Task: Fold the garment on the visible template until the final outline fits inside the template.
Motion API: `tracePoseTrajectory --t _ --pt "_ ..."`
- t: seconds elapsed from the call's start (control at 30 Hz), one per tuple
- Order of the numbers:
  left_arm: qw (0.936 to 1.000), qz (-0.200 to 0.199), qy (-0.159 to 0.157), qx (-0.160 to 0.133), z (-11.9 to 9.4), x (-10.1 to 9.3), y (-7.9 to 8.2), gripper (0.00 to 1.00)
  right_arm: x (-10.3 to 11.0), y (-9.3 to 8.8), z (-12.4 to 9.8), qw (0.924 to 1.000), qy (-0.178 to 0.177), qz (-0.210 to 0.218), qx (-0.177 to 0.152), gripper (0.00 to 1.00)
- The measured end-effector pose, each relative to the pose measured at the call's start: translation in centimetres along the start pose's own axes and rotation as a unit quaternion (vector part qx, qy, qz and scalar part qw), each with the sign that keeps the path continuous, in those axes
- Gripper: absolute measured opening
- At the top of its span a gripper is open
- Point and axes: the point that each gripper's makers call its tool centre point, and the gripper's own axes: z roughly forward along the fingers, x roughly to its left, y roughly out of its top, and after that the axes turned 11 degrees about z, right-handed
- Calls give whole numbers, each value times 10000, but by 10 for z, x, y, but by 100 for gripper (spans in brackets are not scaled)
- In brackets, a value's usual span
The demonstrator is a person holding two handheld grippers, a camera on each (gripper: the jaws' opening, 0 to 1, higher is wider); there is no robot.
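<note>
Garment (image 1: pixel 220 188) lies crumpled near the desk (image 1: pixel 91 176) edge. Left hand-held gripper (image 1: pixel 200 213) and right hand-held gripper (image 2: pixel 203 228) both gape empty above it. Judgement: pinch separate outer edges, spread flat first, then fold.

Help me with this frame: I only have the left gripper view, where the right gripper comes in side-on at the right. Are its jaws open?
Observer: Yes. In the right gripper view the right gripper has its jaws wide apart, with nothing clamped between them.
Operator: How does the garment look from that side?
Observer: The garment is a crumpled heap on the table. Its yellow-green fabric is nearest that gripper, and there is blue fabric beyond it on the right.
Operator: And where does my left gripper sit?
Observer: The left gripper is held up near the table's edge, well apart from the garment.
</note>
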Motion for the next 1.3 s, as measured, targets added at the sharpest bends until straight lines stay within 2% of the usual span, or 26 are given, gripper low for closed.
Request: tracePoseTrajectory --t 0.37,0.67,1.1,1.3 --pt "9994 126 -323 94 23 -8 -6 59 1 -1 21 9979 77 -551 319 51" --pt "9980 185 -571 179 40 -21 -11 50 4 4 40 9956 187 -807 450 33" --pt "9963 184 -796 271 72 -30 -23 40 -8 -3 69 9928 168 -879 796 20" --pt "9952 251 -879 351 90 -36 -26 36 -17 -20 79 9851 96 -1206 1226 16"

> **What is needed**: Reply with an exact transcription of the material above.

> **Worked solution**:
Task: Fold the garment on the visible template until the final outline fits inside the template.
Motion API: `tracePoseTrajectory --t _ --pt "_ ..."`
- t: seconds elapsed from the call's start (control at 30 Hz), one per tuple
- Order of the numbers:
  left_arm: qw (0.936 to 1.000), qz (-0.200 to 0.199), qy (-0.159 to 0.157), qx (-0.160 to 0.133), z (-11.9 to 9.4), x (-10.1 to 9.3), y (-7.9 to 8.2), gripper (0.00 to 1.00)
  right_arm: x (-10.3 to 11.0), y (-9.3 to 8.8), z (-12.4 to 9.8), qw (0.924 to 1.000), qy (-0.178 to 0.177), qz (-0.210 to 0.218), qx (-0.177 to 0.152), gripper (0.00 to 1.00)
- The measured end-effector pose, each relative to the pose measured at the call's start: translation in centimetres along the start pose's own axes and rotation as a unit quaternion (vector part qx, qy, qz and scalar part qw), each with the sign that keeps the path continuous, in those axes
- Gripper: absolute measured opening
- At the top of its span a gripper is open
- Point and axes: the point that each gripper's makers call its tool centre point, and the gripper's own axes: z roughly forward along the fingers, x roughly to its left, y roughly out of its top, and after that the axes turned 11 degrees about z, right-handed
- Calls give whole numbers, each value times 10000, but by 10 for z, x, y, but by 100 for gripper (spans in brackets are not scaled)
- In brackets, a value's usual span
The demonstrator is a person holding two handheld grippers, a camera on each (gripper: the jaws' opening, 0 to 1, higher is wider); there is no robot.
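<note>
Garment (image 1: pixel 220 188) lies crumpled near the desk (image 1: pixel 91 176) edge. Left hand-held gripper (image 1: pixel 200 213) and right hand-held gripper (image 2: pixel 203 228) both gape empty above it. Judgement: pinch separate outer edges, spread flat first, then fold.

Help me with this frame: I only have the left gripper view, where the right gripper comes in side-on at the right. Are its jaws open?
Observer: Yes. In the right gripper view the right gripper has its jaws wide apart, with nothing clamped between them.
Operator: How does the garment look from that side?
Observer: The garment is a crumpled heap on the table. Its yellow-green fabric is nearest that gripper, and there is blue fabric beyond it on the right.
Operator: And where does my left gripper sit?
Observer: The left gripper is held up near the table's edge, well apart from the garment.
</note>
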Motion for the next 1.3 s, as measured, targets added at the sharpest bends until straight lines stay within 2% of the usual span, or 26 are given, gripper low for closed.
Request: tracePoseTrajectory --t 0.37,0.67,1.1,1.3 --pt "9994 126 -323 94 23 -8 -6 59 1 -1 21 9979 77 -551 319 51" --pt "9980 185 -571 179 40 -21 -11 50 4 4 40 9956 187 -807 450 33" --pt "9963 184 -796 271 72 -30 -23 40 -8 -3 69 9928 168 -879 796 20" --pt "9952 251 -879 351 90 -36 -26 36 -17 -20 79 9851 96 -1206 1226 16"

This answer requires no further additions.